If participating from your own machine, install PyNWB using pip or conda:
- `pip install pynwb`
- `conda install -c conda-forge pynwb`

## Set up the NWB file
An NWB file represents a single session of an experiment. Each file must have a session description, identifier, and session start time. Create a new `NWBFile` object with those and additional metadata. For all PyNWB constructors, we recommend using keyword arguments.

In [1]:
from pynwb import NWBFile
from datetime import datetime
from dateutil import tz

start_time = datetime(2018, 4, 25, 2, 30, 3, tzinfo=tz.gettz('US/Pacific'))
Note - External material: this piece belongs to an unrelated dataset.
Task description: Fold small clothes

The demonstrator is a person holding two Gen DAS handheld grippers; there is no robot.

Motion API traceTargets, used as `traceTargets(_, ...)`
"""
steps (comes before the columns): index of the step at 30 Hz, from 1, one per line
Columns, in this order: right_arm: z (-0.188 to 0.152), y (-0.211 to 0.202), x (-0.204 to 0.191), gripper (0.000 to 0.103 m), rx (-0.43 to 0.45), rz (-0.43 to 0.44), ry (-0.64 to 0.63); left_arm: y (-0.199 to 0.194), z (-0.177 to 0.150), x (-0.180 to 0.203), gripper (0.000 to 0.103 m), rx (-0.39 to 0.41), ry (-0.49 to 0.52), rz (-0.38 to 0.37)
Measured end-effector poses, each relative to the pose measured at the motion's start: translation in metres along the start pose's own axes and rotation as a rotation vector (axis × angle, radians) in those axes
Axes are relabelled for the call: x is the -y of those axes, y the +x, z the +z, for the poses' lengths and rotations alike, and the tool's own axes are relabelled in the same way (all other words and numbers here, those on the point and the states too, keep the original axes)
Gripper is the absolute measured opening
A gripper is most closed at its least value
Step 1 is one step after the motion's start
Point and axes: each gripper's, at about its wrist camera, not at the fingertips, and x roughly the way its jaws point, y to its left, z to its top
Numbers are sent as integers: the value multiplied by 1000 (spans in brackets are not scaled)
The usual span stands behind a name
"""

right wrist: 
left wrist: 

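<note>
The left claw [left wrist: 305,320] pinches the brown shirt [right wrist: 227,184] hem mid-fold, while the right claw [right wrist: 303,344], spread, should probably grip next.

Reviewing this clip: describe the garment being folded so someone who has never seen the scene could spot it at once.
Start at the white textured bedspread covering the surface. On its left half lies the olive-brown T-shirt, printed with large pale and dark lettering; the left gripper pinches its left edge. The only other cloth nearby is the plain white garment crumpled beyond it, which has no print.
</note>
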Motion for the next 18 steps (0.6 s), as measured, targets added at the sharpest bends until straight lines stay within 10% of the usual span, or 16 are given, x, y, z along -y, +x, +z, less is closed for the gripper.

nwb = NWBFile(session_description='Mouse exploring an open field',
              identifier='Mouse5_Day3',
              session_start_time=start_time,
              session_id='session_1234',                                # optional
              experimenter='My Name',                                   # optional
              lab='My Lab Name',                                        # optional
              institution='University of My Institution',               # optional
              related_publications='DOI:10.1016/j.neuron.2016.12.011')  # optional
nwb

root pynwb.file.NWBFile at 0x1827505564808
Fields:
  experimenter: ['My Name']
  file_create_date: [datetime.datetime(2020, 2, 24, 19, 1, 8, 460192, tzinfo=tzlocal())]
  identifier: Mouse5_Day3
  institution: University of My Institution
  lab: My Lab Name
  related_publications: ['DOI:10.1016/j.neuron.2016.12.011']
  session_description: Mouse exploring an open field
  session_id: session_1234
  session_start_time: 2018-04-25 02:30:03-07:00
  timestamps_reference_time: 2018-04-25 02:30:03-07:00

## Subject information
Create a `Subject` object to store information about the experimental subject, such as age, species, genotype, sex, and a freeform description. And set `nwb.subject` to the `Subject` object.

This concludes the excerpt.